In the case of the great apes, there have been no systematic studies with regard to how individuals understand or employ alarm or recruitment calls (Tomasello and Call 1997). Almost all of the systematic research concerns the food calls of chimpanzees: pant hoot, food grunt and ‘food-aaa’; but only the first two have been systematically studied (ibid.). Clark and Wrangham (1994:199) found that pant hoots given by food discoverers did not increase the frequency with which conspecifics arrived at the food site. Hauser et. al. (1993:818) found that chimpanzees used pant hoots in addition to food grunts when the amount of food was large. However, the function of pant hoots is uncertain, since it has been observed in other social situations, such as excitement or the announcement of an individual’s location (Mitani and Nishida 1993; Tomasello and Call 1997). According to Tomasello and Call (1997:257), pant hoots do not indicate the discovery of food since captive chimpanzees pant hoot in full view of conspecifics, even though all individuals are aware of the food source.

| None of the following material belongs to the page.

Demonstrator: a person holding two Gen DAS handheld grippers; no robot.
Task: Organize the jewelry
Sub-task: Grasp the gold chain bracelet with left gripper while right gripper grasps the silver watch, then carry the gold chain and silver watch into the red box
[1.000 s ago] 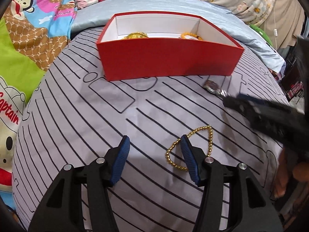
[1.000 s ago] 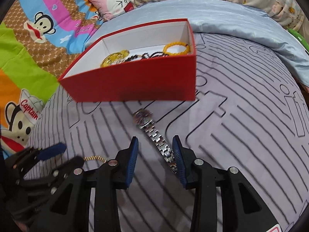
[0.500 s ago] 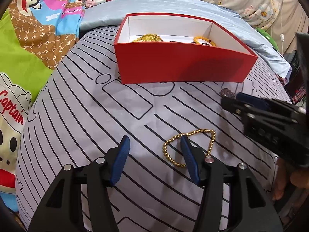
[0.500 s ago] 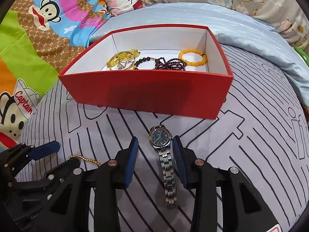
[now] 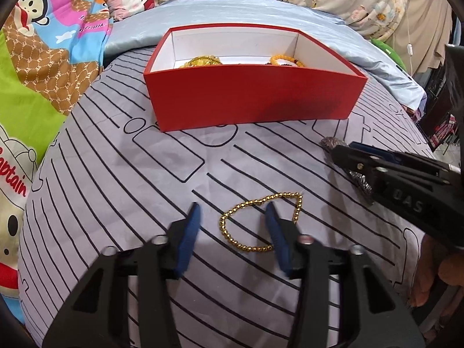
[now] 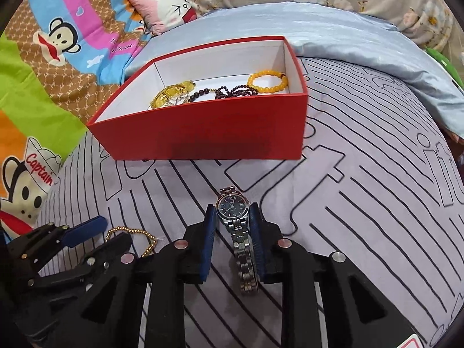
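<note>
Two handheld grippers work over a bed covered in a grey sheet (image 6: pixel 362 203) with black line patterns. A red box (image 6: pixel 208 133) with a white inside sits at the far side, already holding a yellow bead bracelet (image 6: pixel 268 81), a dark bead string (image 6: pixel 229 91) and a yellow-green piece at its left end.

The right gripper (image 6: pixel 233 217) has its fingers narrowed around a silver watch (image 6: pixel 233 207) with a dark face, lying flat on the sheet near the box. The pads look to be touching the watch case, though a firm pinch cannot be confirmed.

The left gripper (image 5: pixel 232 217) is spread wide over a gold bead chain (image 5: pixel 258 223), with its right finger resting inside the chain's loop.

The step in hand appears to be picking up both pieces. Next, each gripper would need to close fully, lift, and clear the box's near wall. The grippers sit close together and could bump.
</note>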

According to Hauser (1996) and Tomasello and Call (1997), the type of referential behaviour described in the preceding paragraphs, may be due to an innate mechanism, and does not necessitate any understanding of ones conspecifics. This mechanism enables these particular animals to generate specific noises in the presence of particular visual or emotional stimuli and to respond in certain ways to particular acoustic or visual stimuli (ibid.). However, this would be true of any type of behaviour, once it is broken down into components and taken out of context. One of the problems with this type of reasoning is that it ignores the overall picture (referential communication) in favor of a behavioural model.
Girneys
Most of the research conducted on free ranging nonhuman primates has addressed alarm calls. However, Locke (1998:194) has suggested that a more interesting class of vocalizations would be produced by contented animals, vocalizing quietly among themselves in a family or small group situation. One type of vocalization that is not screamed, but uttered by various species of monkeys is the girney. Girneys are most frequently produced by mothers who are interacting with other mothers or juvenile females. Girneys seem to be “produced behind closed lips and resemble the sound of an individual who is talking with food in his mouth” (ibid.). Girneys may be issued interchangeably with lip smacking, and are common among animals which live in small, intimate groups. From a physical standpoint, they lack the “rhythm of lip or tongue smacking, but are typically phonated” (Locke 1998:195). Locke (1998) has proposed that if the phonatory aspect of girneys were combined with the pulsatile character of lip and tongue smacking, a human like type of sound making could have been achieved.